Streptococcus pneumoniae Phlegmon

Figure 3: MRI scans of the chest showed a left anterior chest wall phlegmon. Top left, T1-weighted turbo spin-echo (TSE) axial view; top right, T1-weighted TSE fat-saturated (FS) axial view; bottom left, T2-weighted short-tau inversion recovery axial view; and bottom right, T1-weighted TSE FS axial posterior view.

Discussion. Cellulitis and osteomyelitis are often caused by Staphylococcus aureus and group A β-hemolytic streptococci.1 S pneumoniae is a common cause of pneumonia in adults but rarely causes cellulitis, deep-tissue infections, and osteomyelitis.2,3 S pneumoniae cellulitis presents as 2 different syndromes. The first involves patients at risk for extremity injury and bacterial inoculation, such as those who have diabetes, use intravenous drugs, and abuse alcohol. Such patients usually present with cellulitis of the extremities from S pneumoniae. The second syndrome involves patients with autoimmune or hematologic disorders such as systemic lupus erythematosus and usually presents with cellulitis of the head, neck, and upper torso.3

Our patient’s prior corticosteroid injection was a possible cause of his chest wall phlegmon, with the additional risk factor of diabetes. Although the occurrence rate of major adverse events from extra-articular corticosteroid injections is relatively low, cellulitis and localized abscess formation are possible, albeit rare.4

Another possible etiology of the patient’s phlegmon was his mastoiditis. Approximately 55% of S pneumoniae cellulitis cases involve an associated alternative source, usually the ears, the nasopharynx (where S pneumoniae is a common organism), the lower respiratory tract, or a joint.5 Our patient, however, was not bacteremic and thus was less likely to develop a chest phlegmon from hematogenous spread; moreover, the phlegmon was on the patient’s left side, while the mastoid disease was right-sided.

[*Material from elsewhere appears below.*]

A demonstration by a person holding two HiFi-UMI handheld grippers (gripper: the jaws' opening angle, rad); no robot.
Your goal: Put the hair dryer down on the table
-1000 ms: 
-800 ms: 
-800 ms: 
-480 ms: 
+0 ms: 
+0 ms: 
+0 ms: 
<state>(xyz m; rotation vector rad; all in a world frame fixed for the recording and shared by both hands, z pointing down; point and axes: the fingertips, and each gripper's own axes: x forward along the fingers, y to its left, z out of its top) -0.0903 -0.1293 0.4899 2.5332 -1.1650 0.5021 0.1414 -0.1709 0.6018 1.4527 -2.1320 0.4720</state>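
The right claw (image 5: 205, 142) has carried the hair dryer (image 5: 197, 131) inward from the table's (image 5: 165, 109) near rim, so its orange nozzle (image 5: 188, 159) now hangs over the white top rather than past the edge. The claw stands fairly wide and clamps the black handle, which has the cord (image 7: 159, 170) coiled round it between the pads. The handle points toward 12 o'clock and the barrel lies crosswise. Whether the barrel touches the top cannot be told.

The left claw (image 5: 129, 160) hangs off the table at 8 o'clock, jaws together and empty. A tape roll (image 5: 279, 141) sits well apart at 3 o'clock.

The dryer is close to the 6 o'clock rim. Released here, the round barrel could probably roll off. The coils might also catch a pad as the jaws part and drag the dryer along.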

The patient underwent transesophageal echocardiography, the results of which—like the results of earlier TTE—showed no vegetations. In patients with pneumococcal cellulitis, 90% to 92% have been shown to have positive blood cultures,6 but culture results were negative in our patient’s case.

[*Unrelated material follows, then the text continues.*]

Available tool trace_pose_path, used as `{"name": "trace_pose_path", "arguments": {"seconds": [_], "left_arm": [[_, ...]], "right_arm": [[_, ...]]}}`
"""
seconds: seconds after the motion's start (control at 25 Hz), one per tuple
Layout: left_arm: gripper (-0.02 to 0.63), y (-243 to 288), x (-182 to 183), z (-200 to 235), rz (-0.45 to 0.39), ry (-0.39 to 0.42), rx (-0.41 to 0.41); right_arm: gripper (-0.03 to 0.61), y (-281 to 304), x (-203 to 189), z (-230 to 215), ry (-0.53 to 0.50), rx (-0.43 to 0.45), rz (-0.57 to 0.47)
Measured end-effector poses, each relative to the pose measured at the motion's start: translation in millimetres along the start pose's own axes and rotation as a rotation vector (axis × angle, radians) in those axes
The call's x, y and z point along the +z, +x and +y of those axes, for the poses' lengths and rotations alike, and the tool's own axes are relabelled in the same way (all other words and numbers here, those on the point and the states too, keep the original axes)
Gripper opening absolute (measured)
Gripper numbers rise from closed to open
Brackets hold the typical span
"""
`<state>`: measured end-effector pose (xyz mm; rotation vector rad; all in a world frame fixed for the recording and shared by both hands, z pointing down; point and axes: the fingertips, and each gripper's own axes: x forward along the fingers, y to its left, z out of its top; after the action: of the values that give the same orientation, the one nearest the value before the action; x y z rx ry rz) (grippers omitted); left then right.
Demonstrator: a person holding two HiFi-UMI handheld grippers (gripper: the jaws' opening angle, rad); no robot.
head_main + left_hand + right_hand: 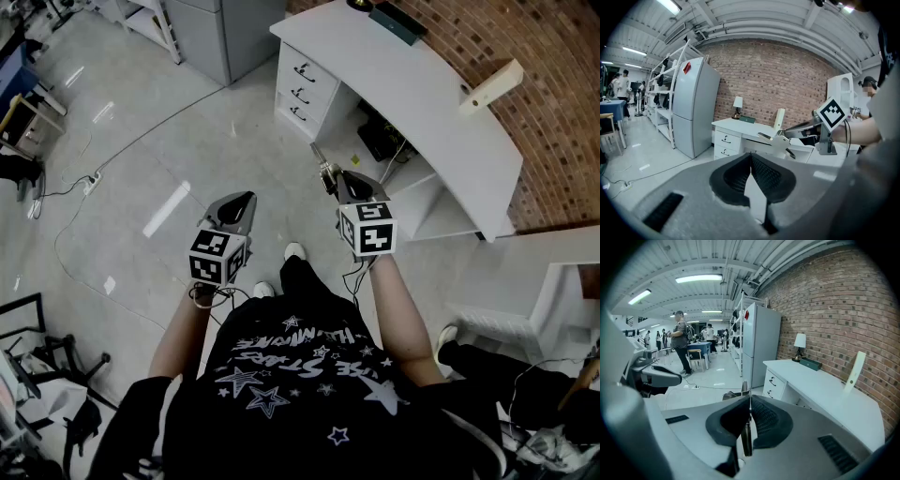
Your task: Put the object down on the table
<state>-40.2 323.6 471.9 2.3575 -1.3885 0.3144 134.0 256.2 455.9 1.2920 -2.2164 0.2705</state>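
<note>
My right gripper [330, 178] is shut on a small pale metal tool [322, 161], held in the air over the floor just short of the white desk [422, 84]. In the right gripper view the tool's thin blade [745, 389] sticks out past the closed jaws [749, 399], with the desk top [820, 385] ahead to the right. The left gripper view shows that tool [780, 139] in front of the desk [745, 125]. My left gripper [246, 200] hangs over the floor further left, shut with nothing between its jaws [751, 157].
On the desk stand a lamp [800, 341], a dark green box [396, 21] and a cream upright piece [490, 86]. A grey fridge [691, 105] and shelves stand left of the desk. A cable [141, 136] trails over the floor. People stand far back [680, 341].
</note>
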Motion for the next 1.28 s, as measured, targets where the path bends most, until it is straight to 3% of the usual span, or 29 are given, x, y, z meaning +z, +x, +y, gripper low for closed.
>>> {"name": "trace_pose_path", "arguments": {"seconds": [0.52, 0.8, 1.08, 1.28], "left_arm": [[0.021, -39.7, -20.0, 10.1, -0.010, -0.026, 0.025], [0.021, -38.6, -13.5, 20.3, -0.014, -0.020, 0.041], [0.021, 1.7, -0.9, 44.3, 0.012, -0.003, 0.065], [0.021, 58.0, 28.3, 64.1, 0.018, 0.001, 0.076]], "right_arm": [[0.012, -11.0, -8.0, 38.4, -0.010, 0.019, -0.012], [0.012, -3.6, 2.5, 32.0, 0.008, 0.022, -0.044], [0.012, 43.8, 17.6, 4.2, 0.011, 0.043, -0.045], [0.012, 93.6, 42.1, -38.6, 0.019, 0.054, -0.044]]}}
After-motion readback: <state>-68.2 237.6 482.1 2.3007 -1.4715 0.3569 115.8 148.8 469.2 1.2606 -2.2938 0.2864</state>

In 50% of patients with S pneumoniae cellulitis, surgical treatment is needed due to suppurative complications.5 Because of the location, depth, and possible clavicular and rib involvement of our patient’s phlegmon, a cardiothoracic surgeon was consulted. The patient underwent surgical anterior chest wall debridement of the soft tissues with wound vacuum placement, followed by another irrigation and drainage of the chest wound a few days later. Although there was a large amount of submuscular purulence, with an additional pocket communicating with the pleura, there was no empyema and no lung involvement. The sternoclavicular joint and the first and second ribs were strong and non-necrotic. The patient continued to improve and was discharged home on a regimen of intravenous ceftriaxone for a total of 6 weeks.

REFERENCES:

  1. Merlino JI, Malangoni MA. Complicated skin and soft-tissue infections: diagnostic approach and empiric treatment options. Cleve Clin J Med. 2007;​74(suppl 4):S21-S28.
  2. Capdevila O, Grau I, Vadillo M, Cisnal M, Pallares R. Bacteremic pneumococcal cellulitis compared with bacteremic cellulitis caused by Staphylococcus aureus and Streptococcus pyogenes. Eur J Clin Microbiol Infect Dis. 2003;22(6):337-341.
  3. Parada JP, Maslow JN. Clinical syndromes associated with adult pneumococcal cellulitis. Scand J Infect Dis. 2000;32(2):133-136.
  4. Brinks A, Koes BW, Volkers ACW, Verhaar JAN, Bierma-Zeinstra SMA. Adverse effects of extra-articular corticosteroid injections: a systematic review. BMC Musculoskelet Disord. 2010;11:206.
  5. Bachmeyer C, Martres P, Blum L. Pneumococcal cellulitis in an immunocompetent adult. J Eur Acad Dermatol Venereol. 2006;20(2):199-201.
  6. Lawlor MT, Crowe HM, Quintiliani R. Cellulitis due to Streptococcus pneumoniae: case report and review. Clin Infect Dis. 1992;14(1):247-250.